PROBLEM DESCRIPTION
The result should be an exact copy of only the lines from the one holding "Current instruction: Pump" through the last line of the data below, please, without pictures.

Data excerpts
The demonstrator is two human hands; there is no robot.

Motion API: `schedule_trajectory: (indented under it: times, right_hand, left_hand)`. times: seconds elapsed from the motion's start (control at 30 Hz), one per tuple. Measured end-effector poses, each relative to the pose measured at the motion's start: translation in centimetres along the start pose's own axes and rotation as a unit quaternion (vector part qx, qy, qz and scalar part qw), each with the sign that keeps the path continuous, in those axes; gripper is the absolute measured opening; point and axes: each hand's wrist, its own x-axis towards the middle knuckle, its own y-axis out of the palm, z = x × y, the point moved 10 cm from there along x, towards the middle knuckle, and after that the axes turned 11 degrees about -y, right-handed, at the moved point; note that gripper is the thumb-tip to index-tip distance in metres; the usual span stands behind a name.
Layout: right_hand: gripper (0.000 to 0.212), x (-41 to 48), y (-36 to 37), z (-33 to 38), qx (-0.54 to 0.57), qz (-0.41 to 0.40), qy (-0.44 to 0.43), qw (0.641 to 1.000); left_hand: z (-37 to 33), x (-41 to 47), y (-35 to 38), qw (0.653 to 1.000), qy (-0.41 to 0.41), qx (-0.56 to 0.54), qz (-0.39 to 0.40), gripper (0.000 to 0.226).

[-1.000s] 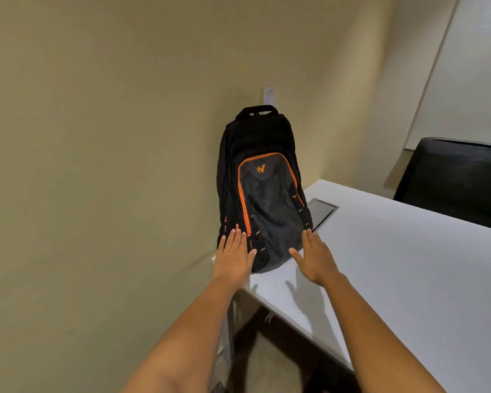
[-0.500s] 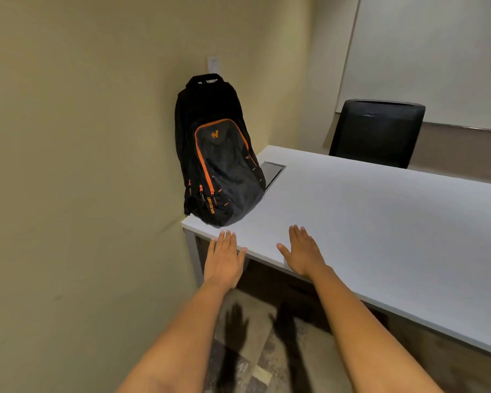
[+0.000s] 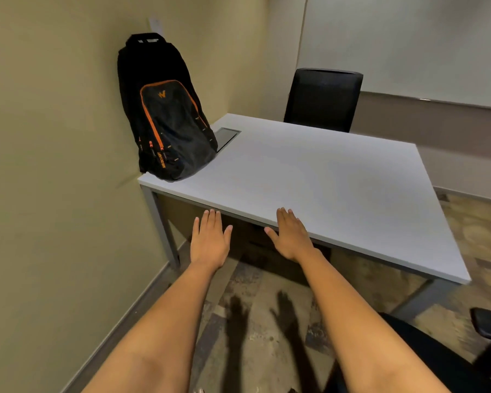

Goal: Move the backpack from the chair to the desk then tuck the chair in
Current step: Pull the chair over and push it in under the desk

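At the tabletop (image 3: 323,177) corner: backpack (image 3: 165,114) upright, leaning on the wall.
Left hand (image 3: 210,239): flat open, empty.
Right hand (image 3: 291,236): flat open, empty.
Chair (image 3: 437,361): at lower right, untucked.
Risk: backpack sits near the edge; a bump from the chair could topple it.

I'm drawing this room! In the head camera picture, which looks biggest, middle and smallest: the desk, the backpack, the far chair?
1. desk
2. backpack
3. far chair, though being farther away shrinks it.
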Motion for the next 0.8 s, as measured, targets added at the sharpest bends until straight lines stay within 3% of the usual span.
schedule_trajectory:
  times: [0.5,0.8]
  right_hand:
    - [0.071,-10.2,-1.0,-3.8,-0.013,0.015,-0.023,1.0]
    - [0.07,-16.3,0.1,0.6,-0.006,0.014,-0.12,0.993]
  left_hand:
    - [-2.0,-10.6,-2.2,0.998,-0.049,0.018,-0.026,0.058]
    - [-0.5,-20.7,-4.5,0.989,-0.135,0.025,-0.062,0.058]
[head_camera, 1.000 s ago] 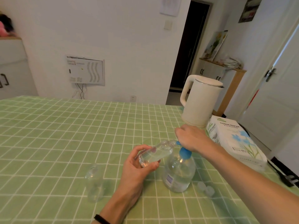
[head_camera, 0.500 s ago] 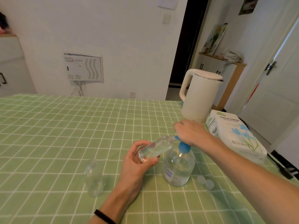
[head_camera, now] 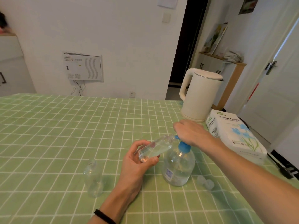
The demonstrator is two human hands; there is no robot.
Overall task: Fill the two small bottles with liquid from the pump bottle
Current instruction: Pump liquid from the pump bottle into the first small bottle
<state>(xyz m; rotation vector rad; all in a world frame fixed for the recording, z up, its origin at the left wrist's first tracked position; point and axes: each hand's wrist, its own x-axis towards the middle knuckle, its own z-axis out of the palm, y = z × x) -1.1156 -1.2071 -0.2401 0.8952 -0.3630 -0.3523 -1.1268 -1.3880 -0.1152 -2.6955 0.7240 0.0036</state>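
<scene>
A clear pump bottle [head_camera: 178, 167] with a blue pump top stands on the green checked tablecloth [head_camera: 64, 135]. My right hand [head_camera: 189, 131] rests on top of the pump head and covers it. My left hand [head_camera: 137, 162] grips a small clear bottle [head_camera: 155, 148], tilted with its mouth against the blue spout; liquid shows inside it. A second small clear bottle [head_camera: 93, 180] stands upright and uncapped to the left, untouched. Two small clear caps [head_camera: 205, 182] lie right of the pump bottle.
A cream electric kettle [head_camera: 199, 96] stands behind my right hand. A white tissue paper box [head_camera: 233, 135] lies at the table's right edge. A black object [head_camera: 284, 168] sits past the box at the far right.
Both hands and the bottles keep the same pose; only the head camera has shifted slightly, raising the view.
</scene>
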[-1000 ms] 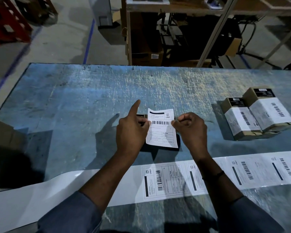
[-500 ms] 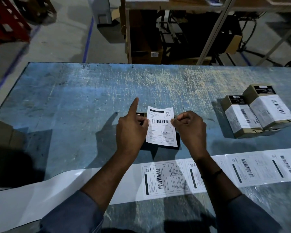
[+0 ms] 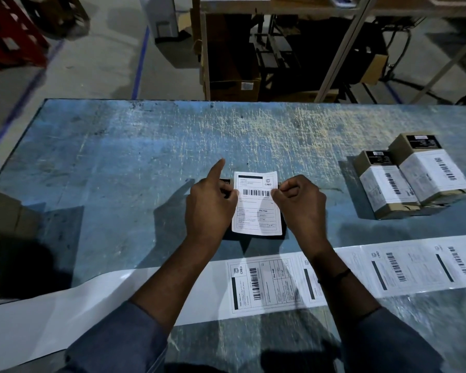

OUTPUT FOR THIS EXERCISE
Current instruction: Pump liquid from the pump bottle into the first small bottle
<state>(xyz m; rotation vector rad; all in a world frame fixed for the recording, z up, its origin at the left wrist's first tracked position; point and axes: each hand's wrist, its own x-axis towards the middle knuckle, its own z-axis out of the palm, y = z × x) -1.1156 -1.2071 -0.2401 0.8952 -0.3630 -0.3523 -1.1268 -1.3880 -0.1152 -2.6955 0.7240 0.0036</state>
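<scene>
A clear pump bottle [head_camera: 178, 167] with a blue pump top stands on the green checked tablecloth [head_camera: 64, 135]. My right hand [head_camera: 189, 131] rests on top of the pump head and covers it. My left hand [head_camera: 137, 162] grips a small clear bottle [head_camera: 155, 148], tilted with its mouth against the blue spout; liquid shows inside it. A second small clear bottle [head_camera: 93, 180] stands upright and uncapped to the left, untouched. Two small clear caps [head_camera: 205, 182] lie right of the pump bottle.
A cream electric kettle [head_camera: 199, 96] stands behind my right hand. A white tissue paper box [head_camera: 233, 135] lies at the table's right edge. A black object [head_camera: 284, 168] sits past the box at the far right.
Both hands and the bottles keep the same pose; only the head camera has shifted slightly, raising the view.
</scene>
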[-1000 ms] 
[-500 ms] 
[+0 ms] 

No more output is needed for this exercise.